Bei körperlichen Beschwerden wie Rückenschmerzen, Kopfschmerzen, Durchfall, Verstopfung, Nacken- und Schulterbeschwerden, Gelenkbeschwerden, Asthma, nach Operationen oder Unfällen.
Bei psychischen Beschwerden, Ängste, Schlafstörungen, Nervosität, Stress, Burnout oder schwierigen Lebenssituationen.

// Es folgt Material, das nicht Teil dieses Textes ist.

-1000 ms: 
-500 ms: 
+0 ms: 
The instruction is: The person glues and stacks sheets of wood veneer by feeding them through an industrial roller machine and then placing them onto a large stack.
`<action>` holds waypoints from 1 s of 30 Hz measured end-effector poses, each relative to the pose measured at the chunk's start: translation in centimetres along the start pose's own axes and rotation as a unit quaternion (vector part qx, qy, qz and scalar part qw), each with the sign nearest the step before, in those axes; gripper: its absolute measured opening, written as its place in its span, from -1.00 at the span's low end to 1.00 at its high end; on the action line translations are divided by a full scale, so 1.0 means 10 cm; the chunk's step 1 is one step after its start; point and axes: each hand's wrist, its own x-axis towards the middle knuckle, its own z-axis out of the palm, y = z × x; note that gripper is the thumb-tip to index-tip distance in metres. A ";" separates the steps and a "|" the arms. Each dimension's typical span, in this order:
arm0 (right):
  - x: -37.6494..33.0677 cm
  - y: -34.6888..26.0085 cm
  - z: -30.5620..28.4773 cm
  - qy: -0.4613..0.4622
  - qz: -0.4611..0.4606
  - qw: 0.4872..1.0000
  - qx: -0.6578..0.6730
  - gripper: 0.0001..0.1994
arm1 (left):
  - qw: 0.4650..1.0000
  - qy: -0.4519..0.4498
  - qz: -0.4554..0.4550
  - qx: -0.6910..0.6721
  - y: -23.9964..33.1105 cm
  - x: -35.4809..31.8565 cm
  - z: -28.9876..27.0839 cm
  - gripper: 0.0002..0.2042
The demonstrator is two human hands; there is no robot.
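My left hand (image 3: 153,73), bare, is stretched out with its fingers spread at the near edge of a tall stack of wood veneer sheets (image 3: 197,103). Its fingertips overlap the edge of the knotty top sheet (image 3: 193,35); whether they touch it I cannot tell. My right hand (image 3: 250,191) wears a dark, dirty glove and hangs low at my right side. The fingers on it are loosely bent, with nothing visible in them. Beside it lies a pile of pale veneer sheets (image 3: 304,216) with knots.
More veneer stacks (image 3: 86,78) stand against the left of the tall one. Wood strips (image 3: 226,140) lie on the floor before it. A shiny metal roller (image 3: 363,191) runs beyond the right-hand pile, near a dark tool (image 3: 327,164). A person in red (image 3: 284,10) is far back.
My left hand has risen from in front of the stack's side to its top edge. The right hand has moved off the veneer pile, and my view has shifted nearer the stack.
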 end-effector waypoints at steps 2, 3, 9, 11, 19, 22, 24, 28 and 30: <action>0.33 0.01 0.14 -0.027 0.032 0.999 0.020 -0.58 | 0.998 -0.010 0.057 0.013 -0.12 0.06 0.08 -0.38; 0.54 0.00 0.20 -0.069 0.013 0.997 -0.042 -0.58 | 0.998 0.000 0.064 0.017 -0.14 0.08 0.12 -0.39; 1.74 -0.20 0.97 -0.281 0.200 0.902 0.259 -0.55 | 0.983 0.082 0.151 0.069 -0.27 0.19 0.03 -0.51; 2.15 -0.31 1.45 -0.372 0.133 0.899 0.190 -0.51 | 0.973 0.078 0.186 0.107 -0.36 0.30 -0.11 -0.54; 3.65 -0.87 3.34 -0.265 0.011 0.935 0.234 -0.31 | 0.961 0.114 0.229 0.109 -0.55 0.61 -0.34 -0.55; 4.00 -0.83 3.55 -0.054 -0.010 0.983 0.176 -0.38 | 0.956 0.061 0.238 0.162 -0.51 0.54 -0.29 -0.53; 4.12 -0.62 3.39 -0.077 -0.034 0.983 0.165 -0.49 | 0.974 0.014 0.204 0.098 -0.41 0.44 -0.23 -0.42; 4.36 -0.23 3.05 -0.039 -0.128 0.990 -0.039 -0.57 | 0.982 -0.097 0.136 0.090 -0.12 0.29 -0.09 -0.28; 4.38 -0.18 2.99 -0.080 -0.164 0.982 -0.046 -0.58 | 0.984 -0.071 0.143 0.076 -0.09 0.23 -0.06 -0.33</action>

Vorbeugend: Aktivierung der Selbstheilungskräfte, Entspannung und Wohlbefinden, als Begleitung in der Schwangerschaft und vieles mehr.

Was ist Tier-Shiatsu?

Shiatsu hat bei Tieren die selbe Wirkung wie beim Menschen. Tiere reagieren oft stärker und besser, da Sie energetisch offener sind als Menschen. Daher muss sehr achtsam gearbeitet werden. Hunde kann ich in meiner Praxis behandeln. Bei den Pferden komme ich in den Stall.